● **YOUR OBJECTIVE**: Copy every line that holds the string "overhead" from the data below.

(RAW DATA begins)

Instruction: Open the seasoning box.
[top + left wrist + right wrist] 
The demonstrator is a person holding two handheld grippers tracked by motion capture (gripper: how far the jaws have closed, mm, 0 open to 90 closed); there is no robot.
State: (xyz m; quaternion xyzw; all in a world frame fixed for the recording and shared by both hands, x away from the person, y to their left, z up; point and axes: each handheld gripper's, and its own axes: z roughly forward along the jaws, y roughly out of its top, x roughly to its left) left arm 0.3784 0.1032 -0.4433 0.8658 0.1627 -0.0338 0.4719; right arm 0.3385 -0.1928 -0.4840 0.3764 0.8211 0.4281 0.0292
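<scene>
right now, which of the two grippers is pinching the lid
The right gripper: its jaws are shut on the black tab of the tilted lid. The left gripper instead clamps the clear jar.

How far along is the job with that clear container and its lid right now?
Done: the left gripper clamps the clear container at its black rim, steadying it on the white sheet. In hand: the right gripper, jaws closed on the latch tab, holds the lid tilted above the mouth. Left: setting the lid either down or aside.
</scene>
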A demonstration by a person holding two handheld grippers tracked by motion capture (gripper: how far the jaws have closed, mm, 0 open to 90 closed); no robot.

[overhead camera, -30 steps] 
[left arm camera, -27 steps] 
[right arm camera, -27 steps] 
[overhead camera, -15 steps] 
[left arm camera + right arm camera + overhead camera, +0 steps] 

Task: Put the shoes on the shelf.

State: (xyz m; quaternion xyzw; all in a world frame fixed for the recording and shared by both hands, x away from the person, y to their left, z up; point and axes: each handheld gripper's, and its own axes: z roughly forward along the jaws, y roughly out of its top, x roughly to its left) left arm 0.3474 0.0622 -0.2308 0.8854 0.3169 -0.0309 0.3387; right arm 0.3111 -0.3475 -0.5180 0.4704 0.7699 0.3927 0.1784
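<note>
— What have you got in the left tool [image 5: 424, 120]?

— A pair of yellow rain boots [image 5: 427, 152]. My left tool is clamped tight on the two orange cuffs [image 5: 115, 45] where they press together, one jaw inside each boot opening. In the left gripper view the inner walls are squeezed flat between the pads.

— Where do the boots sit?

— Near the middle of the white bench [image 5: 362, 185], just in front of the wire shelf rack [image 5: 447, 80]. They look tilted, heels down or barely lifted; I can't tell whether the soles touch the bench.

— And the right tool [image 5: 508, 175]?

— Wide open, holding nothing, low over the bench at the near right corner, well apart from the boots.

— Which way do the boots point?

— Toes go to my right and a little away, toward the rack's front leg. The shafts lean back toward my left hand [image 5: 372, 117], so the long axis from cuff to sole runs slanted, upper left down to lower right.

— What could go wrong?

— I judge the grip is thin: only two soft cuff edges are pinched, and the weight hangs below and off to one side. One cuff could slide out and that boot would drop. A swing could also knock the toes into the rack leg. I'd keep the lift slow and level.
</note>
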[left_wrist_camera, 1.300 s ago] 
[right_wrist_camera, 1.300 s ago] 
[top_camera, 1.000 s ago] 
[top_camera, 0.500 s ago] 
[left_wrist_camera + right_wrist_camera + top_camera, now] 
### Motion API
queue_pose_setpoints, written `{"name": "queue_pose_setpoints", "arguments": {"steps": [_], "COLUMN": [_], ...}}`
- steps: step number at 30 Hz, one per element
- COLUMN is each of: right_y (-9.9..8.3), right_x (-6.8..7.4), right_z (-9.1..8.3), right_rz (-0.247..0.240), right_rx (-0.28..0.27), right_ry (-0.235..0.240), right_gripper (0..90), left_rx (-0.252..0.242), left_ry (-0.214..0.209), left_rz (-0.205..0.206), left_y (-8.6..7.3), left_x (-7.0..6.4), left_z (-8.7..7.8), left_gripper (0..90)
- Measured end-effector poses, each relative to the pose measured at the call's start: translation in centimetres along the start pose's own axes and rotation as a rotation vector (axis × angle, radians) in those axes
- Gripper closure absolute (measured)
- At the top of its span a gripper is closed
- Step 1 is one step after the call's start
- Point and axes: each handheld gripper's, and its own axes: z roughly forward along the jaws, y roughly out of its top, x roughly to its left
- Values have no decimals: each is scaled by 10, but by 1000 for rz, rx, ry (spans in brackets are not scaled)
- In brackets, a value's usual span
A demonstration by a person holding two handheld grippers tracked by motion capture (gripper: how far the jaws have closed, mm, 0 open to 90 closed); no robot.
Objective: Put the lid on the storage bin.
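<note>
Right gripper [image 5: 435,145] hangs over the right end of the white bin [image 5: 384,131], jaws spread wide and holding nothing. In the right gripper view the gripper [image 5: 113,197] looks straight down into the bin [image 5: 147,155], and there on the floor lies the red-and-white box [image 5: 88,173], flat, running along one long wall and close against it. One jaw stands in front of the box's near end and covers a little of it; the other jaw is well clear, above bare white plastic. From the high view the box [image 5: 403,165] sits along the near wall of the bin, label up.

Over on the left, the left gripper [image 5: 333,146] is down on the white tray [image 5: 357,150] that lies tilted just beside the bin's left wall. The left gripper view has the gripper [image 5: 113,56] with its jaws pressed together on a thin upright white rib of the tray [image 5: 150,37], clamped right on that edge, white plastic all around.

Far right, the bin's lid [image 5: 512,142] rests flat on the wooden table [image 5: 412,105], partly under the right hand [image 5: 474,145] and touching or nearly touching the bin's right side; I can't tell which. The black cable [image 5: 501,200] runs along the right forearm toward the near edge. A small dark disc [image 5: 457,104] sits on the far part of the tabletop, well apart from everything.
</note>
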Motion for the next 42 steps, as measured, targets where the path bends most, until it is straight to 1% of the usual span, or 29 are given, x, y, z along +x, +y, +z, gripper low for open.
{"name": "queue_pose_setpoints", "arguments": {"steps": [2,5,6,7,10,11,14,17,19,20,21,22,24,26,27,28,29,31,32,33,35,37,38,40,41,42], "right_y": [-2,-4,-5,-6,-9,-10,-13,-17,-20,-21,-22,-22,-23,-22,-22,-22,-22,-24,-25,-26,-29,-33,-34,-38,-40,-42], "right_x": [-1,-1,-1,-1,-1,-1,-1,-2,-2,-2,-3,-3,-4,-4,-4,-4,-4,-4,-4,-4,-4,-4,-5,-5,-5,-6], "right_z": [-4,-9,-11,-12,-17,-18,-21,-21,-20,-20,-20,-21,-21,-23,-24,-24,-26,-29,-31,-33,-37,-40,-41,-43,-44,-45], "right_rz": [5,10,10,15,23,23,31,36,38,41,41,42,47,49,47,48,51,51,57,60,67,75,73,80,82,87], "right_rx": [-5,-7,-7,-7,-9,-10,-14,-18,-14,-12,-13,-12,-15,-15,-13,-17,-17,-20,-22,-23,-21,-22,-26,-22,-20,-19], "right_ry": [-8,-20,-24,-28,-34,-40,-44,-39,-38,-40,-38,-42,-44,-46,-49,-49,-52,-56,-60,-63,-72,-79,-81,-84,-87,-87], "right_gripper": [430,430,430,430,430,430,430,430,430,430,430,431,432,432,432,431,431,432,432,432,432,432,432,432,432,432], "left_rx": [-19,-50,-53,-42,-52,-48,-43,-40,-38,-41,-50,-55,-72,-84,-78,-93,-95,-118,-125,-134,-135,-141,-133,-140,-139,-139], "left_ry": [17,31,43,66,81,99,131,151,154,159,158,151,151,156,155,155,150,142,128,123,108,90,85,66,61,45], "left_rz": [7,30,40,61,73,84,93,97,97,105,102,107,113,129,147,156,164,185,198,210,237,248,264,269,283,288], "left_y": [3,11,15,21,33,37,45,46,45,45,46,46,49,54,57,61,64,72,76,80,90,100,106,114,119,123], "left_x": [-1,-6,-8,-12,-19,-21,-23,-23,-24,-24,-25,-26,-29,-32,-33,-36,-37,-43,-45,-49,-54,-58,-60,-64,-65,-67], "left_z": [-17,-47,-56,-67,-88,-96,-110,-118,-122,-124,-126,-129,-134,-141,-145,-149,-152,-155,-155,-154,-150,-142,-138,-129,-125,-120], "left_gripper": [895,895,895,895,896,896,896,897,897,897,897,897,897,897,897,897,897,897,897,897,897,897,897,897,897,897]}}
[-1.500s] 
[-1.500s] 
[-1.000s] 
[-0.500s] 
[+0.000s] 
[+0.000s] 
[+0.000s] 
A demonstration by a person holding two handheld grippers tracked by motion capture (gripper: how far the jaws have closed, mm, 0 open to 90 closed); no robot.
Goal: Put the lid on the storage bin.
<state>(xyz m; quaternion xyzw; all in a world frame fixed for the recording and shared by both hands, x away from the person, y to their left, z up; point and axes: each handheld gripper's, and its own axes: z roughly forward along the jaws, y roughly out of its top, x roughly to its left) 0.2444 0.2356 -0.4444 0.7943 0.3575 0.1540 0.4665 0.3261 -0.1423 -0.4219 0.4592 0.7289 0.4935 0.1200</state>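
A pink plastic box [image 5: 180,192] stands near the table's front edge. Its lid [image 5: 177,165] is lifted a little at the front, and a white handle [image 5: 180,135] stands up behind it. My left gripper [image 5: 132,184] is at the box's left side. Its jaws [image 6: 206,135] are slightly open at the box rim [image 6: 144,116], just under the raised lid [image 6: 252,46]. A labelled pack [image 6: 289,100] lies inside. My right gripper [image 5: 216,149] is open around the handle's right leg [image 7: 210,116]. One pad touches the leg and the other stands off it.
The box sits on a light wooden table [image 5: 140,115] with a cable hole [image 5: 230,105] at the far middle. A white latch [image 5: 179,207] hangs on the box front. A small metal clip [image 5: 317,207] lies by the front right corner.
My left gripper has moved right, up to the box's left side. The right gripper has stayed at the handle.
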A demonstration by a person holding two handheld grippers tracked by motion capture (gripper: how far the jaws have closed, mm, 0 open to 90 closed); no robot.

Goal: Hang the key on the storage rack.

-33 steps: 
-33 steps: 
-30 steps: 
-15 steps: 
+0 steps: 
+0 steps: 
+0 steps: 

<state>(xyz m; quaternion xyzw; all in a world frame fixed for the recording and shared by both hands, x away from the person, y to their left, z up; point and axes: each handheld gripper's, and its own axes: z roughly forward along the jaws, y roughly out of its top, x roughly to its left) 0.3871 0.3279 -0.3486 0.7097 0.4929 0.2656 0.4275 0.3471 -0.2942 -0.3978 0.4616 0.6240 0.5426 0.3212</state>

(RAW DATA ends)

● **FINISHED TASK**:
[overhead camera, -30 steps] 
[overhead camera, -15 steps] 
[left arm camera + right arm camera + overhead camera, +0 steps] 

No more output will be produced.